Partition Transforms: focus on substructures

If you want to only keep certain substructures of an RNA. For example by extracting only binding sites, or splitting into individual chians, use the partition transforms family.:

>>> from rnaglib.transforms import ChainSplit
>>> from rnaglib.data_loading import RNADataset
>>> t = ChainSplit()
>>> dset = RNADataset(debug=True)
>>> t(dset)

Now instead of the dataset containing a list of RNAs that can each have multiple chains, the nuew list will contain possibly more entries but each entry only consists of a single chain.

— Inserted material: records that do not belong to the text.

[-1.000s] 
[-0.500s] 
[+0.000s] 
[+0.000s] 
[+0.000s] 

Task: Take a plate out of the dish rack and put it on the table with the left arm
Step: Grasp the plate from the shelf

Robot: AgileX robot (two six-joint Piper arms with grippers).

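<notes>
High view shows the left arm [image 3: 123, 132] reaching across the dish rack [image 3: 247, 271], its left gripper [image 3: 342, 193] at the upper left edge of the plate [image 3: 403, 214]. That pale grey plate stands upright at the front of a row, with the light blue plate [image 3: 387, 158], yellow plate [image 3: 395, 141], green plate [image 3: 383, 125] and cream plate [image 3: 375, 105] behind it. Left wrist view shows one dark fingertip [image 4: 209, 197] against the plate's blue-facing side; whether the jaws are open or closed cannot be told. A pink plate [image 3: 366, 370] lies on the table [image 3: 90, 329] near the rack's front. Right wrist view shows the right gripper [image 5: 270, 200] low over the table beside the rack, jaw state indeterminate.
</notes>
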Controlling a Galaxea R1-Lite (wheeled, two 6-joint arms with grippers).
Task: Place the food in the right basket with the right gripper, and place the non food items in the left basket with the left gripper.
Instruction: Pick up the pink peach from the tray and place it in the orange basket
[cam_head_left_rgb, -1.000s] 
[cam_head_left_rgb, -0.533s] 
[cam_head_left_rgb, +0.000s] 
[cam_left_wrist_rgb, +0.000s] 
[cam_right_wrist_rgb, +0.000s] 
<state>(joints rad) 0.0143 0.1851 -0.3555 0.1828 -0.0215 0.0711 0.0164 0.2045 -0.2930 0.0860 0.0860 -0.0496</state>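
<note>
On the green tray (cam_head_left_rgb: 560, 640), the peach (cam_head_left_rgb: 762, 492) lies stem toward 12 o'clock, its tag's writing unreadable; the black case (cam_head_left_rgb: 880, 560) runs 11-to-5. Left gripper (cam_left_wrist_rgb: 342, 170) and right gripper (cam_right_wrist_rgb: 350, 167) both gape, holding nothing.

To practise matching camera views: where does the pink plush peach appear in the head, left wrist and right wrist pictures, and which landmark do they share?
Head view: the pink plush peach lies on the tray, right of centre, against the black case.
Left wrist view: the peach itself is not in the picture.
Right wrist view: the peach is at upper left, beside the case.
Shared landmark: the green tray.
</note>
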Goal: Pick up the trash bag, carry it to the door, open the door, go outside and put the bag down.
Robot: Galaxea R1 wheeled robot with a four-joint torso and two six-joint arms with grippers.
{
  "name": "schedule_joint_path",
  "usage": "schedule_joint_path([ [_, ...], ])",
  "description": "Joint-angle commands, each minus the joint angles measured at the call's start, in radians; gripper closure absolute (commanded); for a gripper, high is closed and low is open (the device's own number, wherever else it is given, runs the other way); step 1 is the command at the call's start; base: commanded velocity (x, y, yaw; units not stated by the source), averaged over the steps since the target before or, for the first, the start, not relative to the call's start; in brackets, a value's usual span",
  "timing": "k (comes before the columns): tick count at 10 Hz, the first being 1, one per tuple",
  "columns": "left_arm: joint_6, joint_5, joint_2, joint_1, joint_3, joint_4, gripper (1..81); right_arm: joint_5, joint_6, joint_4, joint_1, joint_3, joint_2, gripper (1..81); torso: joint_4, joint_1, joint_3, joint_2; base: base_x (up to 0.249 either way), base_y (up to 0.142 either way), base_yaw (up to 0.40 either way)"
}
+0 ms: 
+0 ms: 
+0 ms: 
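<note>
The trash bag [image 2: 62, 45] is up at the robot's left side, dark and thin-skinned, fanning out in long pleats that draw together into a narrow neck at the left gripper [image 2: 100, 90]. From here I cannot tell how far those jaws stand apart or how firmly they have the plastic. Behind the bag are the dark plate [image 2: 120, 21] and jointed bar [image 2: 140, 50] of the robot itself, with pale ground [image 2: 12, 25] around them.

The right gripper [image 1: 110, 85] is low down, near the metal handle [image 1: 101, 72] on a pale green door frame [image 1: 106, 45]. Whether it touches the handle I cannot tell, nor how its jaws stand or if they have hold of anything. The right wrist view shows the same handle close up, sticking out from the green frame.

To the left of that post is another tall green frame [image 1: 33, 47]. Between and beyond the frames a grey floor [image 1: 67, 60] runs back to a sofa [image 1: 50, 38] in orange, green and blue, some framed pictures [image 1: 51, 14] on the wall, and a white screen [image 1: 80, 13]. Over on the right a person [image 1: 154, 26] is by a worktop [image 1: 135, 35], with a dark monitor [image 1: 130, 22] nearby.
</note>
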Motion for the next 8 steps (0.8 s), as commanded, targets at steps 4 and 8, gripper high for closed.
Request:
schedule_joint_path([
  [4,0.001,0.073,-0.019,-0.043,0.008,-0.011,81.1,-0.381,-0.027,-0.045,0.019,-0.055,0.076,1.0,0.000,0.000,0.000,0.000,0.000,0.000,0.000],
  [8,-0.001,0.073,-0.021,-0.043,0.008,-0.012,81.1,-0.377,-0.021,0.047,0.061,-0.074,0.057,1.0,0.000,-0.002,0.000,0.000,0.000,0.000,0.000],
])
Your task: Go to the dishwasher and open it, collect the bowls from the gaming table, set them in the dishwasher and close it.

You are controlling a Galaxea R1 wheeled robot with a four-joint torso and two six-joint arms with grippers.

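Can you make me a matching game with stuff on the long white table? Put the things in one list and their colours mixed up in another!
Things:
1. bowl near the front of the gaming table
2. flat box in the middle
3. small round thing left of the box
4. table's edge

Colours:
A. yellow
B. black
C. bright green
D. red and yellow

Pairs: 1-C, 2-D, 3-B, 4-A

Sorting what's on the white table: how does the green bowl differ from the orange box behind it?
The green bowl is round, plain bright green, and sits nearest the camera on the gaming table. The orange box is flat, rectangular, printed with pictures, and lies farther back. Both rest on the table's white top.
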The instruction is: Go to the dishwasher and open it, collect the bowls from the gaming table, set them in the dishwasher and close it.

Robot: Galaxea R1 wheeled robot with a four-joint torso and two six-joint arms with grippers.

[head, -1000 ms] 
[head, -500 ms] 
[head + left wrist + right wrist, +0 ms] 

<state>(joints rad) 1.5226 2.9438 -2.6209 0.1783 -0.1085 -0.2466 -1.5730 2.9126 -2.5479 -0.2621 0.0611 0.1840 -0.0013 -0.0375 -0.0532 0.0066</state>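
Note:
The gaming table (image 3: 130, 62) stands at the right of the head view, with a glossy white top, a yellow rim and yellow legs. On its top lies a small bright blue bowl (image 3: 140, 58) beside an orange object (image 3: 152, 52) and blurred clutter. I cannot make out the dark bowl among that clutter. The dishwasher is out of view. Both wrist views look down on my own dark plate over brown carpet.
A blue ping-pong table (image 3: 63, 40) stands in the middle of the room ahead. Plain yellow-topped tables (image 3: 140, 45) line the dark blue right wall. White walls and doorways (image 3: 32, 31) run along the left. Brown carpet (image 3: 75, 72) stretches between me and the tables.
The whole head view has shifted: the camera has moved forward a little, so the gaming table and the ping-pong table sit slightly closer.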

To implement a partition transform, the forward() method defines a generator which accepts a single RNA dictionary and yields substructures from the given RNA.

Represent Transform: geometric representations of RNAs for learning

For deep learning, the raw RNA data has to be encoded into a mathematical structure known as a representation which hold the geometric information (e.g. base pairing graph, voxel grid, point cloud).

>>> from rnaglib.transforms import GraphRepresentation
>>> from rnaglib.transforms import PointCloudRepresentation
>>> t1 = GraphRepresentation()
>>> t2 = PointCloudRepresentation()
>>> dset = RNADataset(debug=True, representations=[t1, t2])
>>> dset[0]
{'rna': ..., 'graph': ..., 'point_cloud'...}

You can apply the representation directly to an RNA as with the other transforms. However most of the time you will be passing it to a dataset so that when you load the RNAs they are converted to the necessary representation.

Check the documentation for arguments to representations. You will typically pass an ID of the deep learning framework you need for the representation (e.g. GraphRepresentation(framework='pyg') to use pytorch geometric).

Featurize: encode attributes for ML models

Finally, a special transform is used to convert raw RNA attibutes which have on constraints on their format (e.g. they can be strings representing the Rfam family or nucleotide value) to tensors. The feature encoder transforms can do this both for input features provided to the model at learning time, or as target features which are the variable the model is trying to predict.:

>>> from rnaglib.transforms import FeaturesComputer
>>> from rnaglib.data_loading import RNADataset
>>> ft = FeaturesComputer(nt_features=['nt_code'], nt_targets=['is_modified'])
>>> dataset = RNADataset(debug=True)
>>> features_dict = ft(dataset[0])
{'nt_features': Tensor(...), 'nt_targets': Tensor(...)}

The above features computer, when called on an RNA graph returns a dictionary of tensors representing the nucleotide ID and chemical modification status.

Most likely you won’t use this directly and instead pass the featuers computer to the RNADatsaet object so that the featuers are served by the loader.:

>>> RNADataset(features_computer=features_computer)

Additionally, you can load a task and choose which variables you want to feed your model:

>>> from rnaglib.tasks import ChemicalModification
>>> ta = ChemicalModification()
>>> ta.dataset.features_computer.add_feature('alpha')

The features computer has a method to add and remove features so you can go beyond the default features provided by the task.

Combining Transforms

Transforms of the same kind can be stitched together to avoid repeated iterations on the same list of RNAs using the Compose transform.:

>>> from rnaglib.transforms import FilterTransform
>>> from rnaglib.trasforms import RfamTransform
>>> from rnaglib.transforms import RNAFMTransform
>>> from rnaglib.data_loading import RNADataet
>>> dataset = RNADataset(debug=True)
>>> t = [RfamTransform(), RNAFMTransform()]
>>> t(dataset)

Each type of transform has its own compose object to deal with the slightly different behaviour. If you are composing filters use the ComposeFilters or composing partitions use the ComposePartitions.